### [What is needed]
The expected answer is the full listing, repeated exactly and free of images.

──────── Supplied data

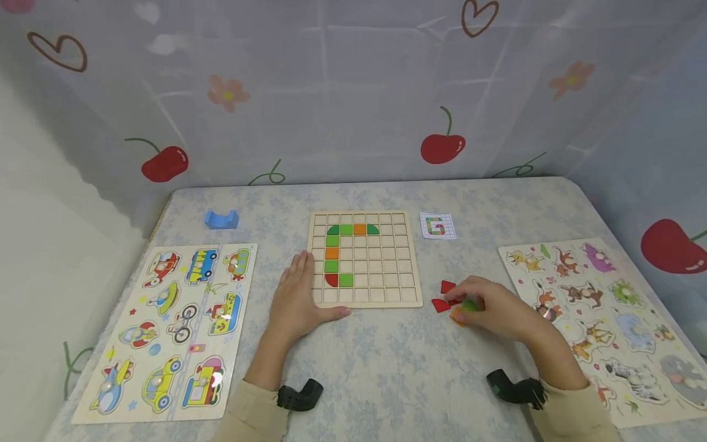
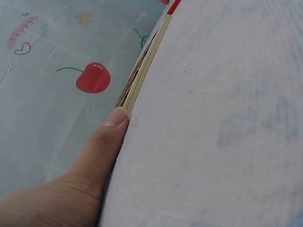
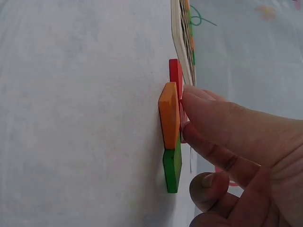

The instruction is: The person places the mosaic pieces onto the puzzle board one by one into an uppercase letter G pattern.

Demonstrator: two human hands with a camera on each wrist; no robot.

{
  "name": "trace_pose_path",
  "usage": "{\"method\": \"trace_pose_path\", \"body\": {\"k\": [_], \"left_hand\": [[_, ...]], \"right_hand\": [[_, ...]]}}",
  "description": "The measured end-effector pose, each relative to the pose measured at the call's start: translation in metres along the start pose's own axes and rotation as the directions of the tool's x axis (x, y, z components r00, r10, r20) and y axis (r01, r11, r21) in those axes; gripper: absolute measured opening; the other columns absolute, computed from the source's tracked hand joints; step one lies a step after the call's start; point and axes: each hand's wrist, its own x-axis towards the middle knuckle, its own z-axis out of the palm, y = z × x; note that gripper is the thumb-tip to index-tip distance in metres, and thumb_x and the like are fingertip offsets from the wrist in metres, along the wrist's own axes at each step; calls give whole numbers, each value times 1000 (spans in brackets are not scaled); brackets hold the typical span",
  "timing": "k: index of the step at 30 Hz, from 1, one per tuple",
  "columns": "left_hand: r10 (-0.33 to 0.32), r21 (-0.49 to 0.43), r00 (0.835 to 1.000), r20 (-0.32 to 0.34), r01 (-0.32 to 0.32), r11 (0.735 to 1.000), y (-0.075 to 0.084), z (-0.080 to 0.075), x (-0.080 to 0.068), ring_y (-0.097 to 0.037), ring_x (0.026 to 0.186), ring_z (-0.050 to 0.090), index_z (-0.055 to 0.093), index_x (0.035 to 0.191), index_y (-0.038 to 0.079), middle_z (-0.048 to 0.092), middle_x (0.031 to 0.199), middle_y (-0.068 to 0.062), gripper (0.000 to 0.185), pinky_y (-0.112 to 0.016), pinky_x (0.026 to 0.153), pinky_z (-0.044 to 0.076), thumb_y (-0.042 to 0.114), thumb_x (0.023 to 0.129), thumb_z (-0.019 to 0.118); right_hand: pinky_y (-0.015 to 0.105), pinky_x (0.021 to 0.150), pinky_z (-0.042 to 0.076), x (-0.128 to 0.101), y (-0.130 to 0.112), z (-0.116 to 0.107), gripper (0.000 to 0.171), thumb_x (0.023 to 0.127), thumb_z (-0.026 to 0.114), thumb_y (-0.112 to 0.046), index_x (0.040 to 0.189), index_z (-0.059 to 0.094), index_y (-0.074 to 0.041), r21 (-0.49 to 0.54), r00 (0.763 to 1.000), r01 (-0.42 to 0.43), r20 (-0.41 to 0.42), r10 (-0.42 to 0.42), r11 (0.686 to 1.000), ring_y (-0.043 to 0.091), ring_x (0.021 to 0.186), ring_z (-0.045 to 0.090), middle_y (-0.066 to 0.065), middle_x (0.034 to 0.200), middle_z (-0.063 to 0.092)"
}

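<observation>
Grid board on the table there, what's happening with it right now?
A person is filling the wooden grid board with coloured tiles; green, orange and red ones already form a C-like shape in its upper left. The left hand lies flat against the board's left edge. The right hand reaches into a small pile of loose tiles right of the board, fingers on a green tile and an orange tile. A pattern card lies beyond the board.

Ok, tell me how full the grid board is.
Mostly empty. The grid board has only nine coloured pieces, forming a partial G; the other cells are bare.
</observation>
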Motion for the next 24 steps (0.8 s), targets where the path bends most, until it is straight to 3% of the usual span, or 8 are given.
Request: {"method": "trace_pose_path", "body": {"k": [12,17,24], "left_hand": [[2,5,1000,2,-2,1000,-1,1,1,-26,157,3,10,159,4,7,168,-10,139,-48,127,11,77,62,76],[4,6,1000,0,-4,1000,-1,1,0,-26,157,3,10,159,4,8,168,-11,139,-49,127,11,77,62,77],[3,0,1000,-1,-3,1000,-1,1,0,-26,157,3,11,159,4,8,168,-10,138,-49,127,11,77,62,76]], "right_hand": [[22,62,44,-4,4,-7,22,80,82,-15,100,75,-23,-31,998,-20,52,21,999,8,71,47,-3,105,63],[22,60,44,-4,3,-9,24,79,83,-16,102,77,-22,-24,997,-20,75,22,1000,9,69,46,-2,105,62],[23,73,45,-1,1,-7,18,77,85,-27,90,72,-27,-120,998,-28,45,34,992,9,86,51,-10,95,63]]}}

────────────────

### [Answer box]
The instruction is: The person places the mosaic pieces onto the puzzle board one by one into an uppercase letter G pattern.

Demonstrator: two human hands with a camera on each wrist; no robot.

{
  "name": "trace_pose_path",
  "usage": "{\"method\": \"trace_pose_path\", \"body\": {\"k\": [_], \"left_hand\": [[_, ...]], \"right_hand\": [[_, ...]]}}",
  "description": "The measured end-effector pose, each relative to the pose measured at the call's start: translation in metres along the start pose's own axes and rotation as the directions of the tool's x axis (x, y, z components r00, r10, r20) and y axis (r01, r11, r21) in those axes; gripper: absolute measured opening; the other columns absolute, computed from the source's tracked hand joints; step one lies a step after the call's start; point and axes: each hand's wrist, its own x-axis towards the middle knuckle, its own z-axis out of the palm, y = z × x; note that gripper is the thumb-tip to index-tip distance in metres, and thumb_x and the like are fingertip offsets from the wrist in metres, along the wrist's own axes at each step; calls give whole numbers, each value times 1000 (spans in brackets are not scaled); brackets hold the typical span",
  "timing": "k: index of the step at 30 Hz, from 1, one per tuple",
  "columns": "left_hand: r10 (-0.33 to 0.32), r21 (-0.49 to 0.43), r00 (0.835 to 1.000), r20 (-0.32 to 0.34), r01 (-0.32 to 0.32), r11 (0.735 to 1.000), y (-0.075 to 0.084), z (-0.080 to 0.075), x (-0.080 to 0.068), ring_y (-0.097 to 0.037), ring_x (0.026 to 0.186), ring_z (-0.050 to 0.090), index_z (-0.055 to 0.093), index_x (0.035 to 0.191), index_y (-0.038 to 0.079), middle_z (-0.048 to 0.092), middle_x (0.031 to 0.199), middle_y (-0.068 to 0.062), gripper (0.000 to 0.185), pinky_y (-0.112 to 0.016), pinky_x (0.026 to 0.153), pinky_z (-0.044 to 0.076), thumb_y (-0.042 to 0.114), thumb_x (0.023 to 0.129), thumb_z (-0.019 to 0.118); right_hand: pinky_y (-0.015 to 0.105), pinky_x (0.021 to 0.150), pinky_z (-0.042 to 0.076), x (-0.128 to 0.101), y (-0.130 to 0.112), z (-0.116 to 0.107), gripper (0.000 to 0.171), thumb_x (0.023 to 0.127), thumb_z (-0.026 to 0.114), thumb_y (-0.112 to 0.046), index_x (0.040 to 0.189), index_z (-0.059 to 0.094), index_y (-0.074 to 0.041), r21 (-0.49 to 0.54), r00 (0.763 to 1.000), r01 (-0.42 to 0.43), r20 (-0.41 to 0.42), r10 (-0.42 to 0.42), r11 (0.686 to 1.000), ring_y (-0.043 to 0.091), ring_x (0.021 to 0.186), ring_z (-0.045 to 0.090), middle_y (-0.066 to 0.065), middle_x (0.034 to 0.200), middle_z (-0.063 to 0.092)"
}

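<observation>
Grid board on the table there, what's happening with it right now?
A person is filling the wooden grid board with coloured tiles; green, orange and red ones already form a C-like shape in its upper left. The left hand lies flat against the board's left edge. The right hand reaches into a small pile of loose tiles right of the board, fingers on a green tile and an orange tile. A pattern card lies beyond the board.

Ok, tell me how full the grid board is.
Mostly empty. The grid board has only nine coloured pieces, forming a partial G; the other cells are bare.
</observation>
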Motion for the next 24 steps (0.8 s), targets where the path bends most, until it is straight to 3% of the usual span, or 8 are given.
Request: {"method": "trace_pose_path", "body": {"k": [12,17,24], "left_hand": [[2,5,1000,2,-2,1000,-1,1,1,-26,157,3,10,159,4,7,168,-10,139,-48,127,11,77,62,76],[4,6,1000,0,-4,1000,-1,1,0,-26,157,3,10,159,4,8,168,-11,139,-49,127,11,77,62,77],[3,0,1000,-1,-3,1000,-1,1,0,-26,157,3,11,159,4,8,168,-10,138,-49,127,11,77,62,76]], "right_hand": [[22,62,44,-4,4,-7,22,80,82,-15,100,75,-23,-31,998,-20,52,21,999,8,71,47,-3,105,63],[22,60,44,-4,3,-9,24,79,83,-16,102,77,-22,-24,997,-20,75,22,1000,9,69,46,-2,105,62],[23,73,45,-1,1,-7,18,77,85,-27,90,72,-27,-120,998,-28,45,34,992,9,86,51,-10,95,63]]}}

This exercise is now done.